Opération séduction d'AlUla qui veut attirer des investisseurs pour sa première phase

  • AlUla a signé un partenariat avec Aecom, le cabinet américain de conseil en infrastructure, pour accélérer l’exécution de la première phase du projet, aux côtés d’un consortium d’entreprises françaises
  • Selon le PDG, Amr al-Madani, il n’y a pas de conflit entre les ambitions du projet d’améliorer son patrimoine historique et l’essor commercial

RIYAD: AlUla, la destination culturelle et de loisirs qui devrait voir le jour au cœur de l’Arabie saoudite, cherche à attirer des investisseurs étrangers et privés pour financer la première phase ambitieuse du projet qui s’élève à quinze milliards de dollars (1 dollar = 0,86 euro), déclare le PDG, Amr al-Madani, à Arab News.
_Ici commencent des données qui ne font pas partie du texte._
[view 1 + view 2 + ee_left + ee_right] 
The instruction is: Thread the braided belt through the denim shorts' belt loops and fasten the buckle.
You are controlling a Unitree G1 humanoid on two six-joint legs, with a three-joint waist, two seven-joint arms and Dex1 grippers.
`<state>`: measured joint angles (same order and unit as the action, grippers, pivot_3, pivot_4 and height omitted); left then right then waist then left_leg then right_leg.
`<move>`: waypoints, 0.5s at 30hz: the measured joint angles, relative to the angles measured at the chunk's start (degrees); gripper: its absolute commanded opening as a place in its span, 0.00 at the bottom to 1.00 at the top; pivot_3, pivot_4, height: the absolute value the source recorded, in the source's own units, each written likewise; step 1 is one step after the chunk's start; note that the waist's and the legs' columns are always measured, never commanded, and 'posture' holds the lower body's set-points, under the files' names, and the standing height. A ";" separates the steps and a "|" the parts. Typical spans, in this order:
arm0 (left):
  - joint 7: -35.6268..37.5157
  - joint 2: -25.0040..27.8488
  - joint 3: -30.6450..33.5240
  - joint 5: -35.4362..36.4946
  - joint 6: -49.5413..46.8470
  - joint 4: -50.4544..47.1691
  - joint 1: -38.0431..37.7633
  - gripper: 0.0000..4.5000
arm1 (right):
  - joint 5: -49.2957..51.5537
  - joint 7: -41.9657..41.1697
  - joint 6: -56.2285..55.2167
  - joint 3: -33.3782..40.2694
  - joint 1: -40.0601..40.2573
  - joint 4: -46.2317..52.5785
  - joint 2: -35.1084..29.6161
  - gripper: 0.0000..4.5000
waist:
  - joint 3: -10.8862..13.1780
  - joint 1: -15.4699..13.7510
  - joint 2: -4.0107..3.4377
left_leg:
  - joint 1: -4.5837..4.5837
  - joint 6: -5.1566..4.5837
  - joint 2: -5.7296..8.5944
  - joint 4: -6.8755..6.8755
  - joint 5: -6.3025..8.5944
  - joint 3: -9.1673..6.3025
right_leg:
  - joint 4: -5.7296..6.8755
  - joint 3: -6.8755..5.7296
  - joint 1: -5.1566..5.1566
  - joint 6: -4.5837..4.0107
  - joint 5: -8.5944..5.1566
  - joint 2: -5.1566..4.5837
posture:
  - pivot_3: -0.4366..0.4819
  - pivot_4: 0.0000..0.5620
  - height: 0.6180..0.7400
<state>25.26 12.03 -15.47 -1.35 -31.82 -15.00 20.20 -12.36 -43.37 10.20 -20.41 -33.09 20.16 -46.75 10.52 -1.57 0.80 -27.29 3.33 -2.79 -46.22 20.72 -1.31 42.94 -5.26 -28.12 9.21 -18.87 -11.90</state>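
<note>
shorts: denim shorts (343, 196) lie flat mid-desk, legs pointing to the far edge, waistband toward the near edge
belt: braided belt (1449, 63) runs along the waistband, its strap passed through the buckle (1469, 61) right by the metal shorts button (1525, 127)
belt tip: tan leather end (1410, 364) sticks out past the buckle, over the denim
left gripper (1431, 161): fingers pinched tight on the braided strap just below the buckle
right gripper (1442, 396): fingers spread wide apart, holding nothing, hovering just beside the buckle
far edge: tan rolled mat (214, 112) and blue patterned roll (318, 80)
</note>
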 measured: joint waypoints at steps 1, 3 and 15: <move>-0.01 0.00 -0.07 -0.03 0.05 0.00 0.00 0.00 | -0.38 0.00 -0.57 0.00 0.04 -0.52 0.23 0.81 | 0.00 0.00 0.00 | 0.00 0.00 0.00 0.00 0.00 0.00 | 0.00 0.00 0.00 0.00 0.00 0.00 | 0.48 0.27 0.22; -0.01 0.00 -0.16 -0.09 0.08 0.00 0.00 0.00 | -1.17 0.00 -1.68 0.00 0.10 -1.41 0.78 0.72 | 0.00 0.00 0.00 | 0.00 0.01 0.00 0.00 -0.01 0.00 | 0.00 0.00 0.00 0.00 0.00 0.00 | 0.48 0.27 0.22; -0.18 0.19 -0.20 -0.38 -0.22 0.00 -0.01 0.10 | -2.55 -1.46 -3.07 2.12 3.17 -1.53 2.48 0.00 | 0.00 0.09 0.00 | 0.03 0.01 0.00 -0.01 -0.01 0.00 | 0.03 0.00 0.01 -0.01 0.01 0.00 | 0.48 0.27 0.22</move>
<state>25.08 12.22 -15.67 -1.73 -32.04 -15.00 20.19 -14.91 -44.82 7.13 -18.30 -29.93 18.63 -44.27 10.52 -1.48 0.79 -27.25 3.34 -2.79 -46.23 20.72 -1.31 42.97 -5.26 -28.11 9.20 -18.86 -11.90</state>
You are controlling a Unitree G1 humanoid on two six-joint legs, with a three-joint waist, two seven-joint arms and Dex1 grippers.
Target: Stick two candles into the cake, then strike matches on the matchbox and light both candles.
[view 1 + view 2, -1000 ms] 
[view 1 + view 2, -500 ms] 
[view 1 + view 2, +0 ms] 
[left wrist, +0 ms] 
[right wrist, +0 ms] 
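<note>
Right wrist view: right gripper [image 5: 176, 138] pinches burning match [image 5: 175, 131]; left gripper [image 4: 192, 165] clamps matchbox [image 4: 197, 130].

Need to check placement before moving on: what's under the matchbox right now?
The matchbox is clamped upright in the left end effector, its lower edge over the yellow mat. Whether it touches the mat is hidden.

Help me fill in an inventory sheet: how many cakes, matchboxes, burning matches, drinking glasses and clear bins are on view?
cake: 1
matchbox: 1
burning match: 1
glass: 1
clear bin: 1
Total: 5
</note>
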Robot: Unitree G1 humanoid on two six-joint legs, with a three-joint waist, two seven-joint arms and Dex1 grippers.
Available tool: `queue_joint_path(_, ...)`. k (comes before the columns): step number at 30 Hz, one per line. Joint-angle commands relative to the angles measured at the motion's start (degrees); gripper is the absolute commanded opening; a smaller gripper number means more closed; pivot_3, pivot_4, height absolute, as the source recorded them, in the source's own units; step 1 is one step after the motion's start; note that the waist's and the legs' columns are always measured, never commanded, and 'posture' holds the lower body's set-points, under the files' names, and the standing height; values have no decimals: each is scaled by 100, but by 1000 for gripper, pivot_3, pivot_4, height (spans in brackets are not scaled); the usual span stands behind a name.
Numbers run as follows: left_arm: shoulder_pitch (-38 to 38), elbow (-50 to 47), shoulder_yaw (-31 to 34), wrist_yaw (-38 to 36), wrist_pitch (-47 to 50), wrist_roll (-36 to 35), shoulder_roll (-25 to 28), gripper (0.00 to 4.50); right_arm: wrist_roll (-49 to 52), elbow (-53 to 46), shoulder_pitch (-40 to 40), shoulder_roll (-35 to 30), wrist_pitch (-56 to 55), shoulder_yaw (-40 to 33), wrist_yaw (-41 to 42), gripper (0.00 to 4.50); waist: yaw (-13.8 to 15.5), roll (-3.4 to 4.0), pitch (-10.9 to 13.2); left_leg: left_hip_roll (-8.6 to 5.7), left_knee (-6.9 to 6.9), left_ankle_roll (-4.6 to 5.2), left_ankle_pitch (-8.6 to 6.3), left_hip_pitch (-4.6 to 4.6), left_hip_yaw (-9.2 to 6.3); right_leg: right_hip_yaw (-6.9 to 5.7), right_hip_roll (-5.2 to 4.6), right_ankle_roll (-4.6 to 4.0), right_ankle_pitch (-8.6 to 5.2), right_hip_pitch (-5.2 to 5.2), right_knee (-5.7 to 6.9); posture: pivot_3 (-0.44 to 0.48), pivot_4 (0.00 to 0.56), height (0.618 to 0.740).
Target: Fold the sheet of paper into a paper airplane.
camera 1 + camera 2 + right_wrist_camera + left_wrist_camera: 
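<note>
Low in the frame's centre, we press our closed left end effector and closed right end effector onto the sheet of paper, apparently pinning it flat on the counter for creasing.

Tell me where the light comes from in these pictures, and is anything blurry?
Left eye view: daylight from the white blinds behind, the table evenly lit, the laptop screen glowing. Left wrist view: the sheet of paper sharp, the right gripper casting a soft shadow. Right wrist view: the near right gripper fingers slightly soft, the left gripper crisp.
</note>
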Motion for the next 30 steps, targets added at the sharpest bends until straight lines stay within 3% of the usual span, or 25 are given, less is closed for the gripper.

«L’équation est simple. Le programme inaugural devrait coûter quinze milliards de dollars. Il comprend des projets communautaires et sociaux tels que les écoles, les hôpitaux et les établissements d’enseignement. Nous nous engageons à financer le projet sur le long terme, mais nous avons déjà une excellente économie en place et bénéficions de plusieurs fonds. Nous avons l’intention de devenir un choix viable pour ces fonds», poursuit-il.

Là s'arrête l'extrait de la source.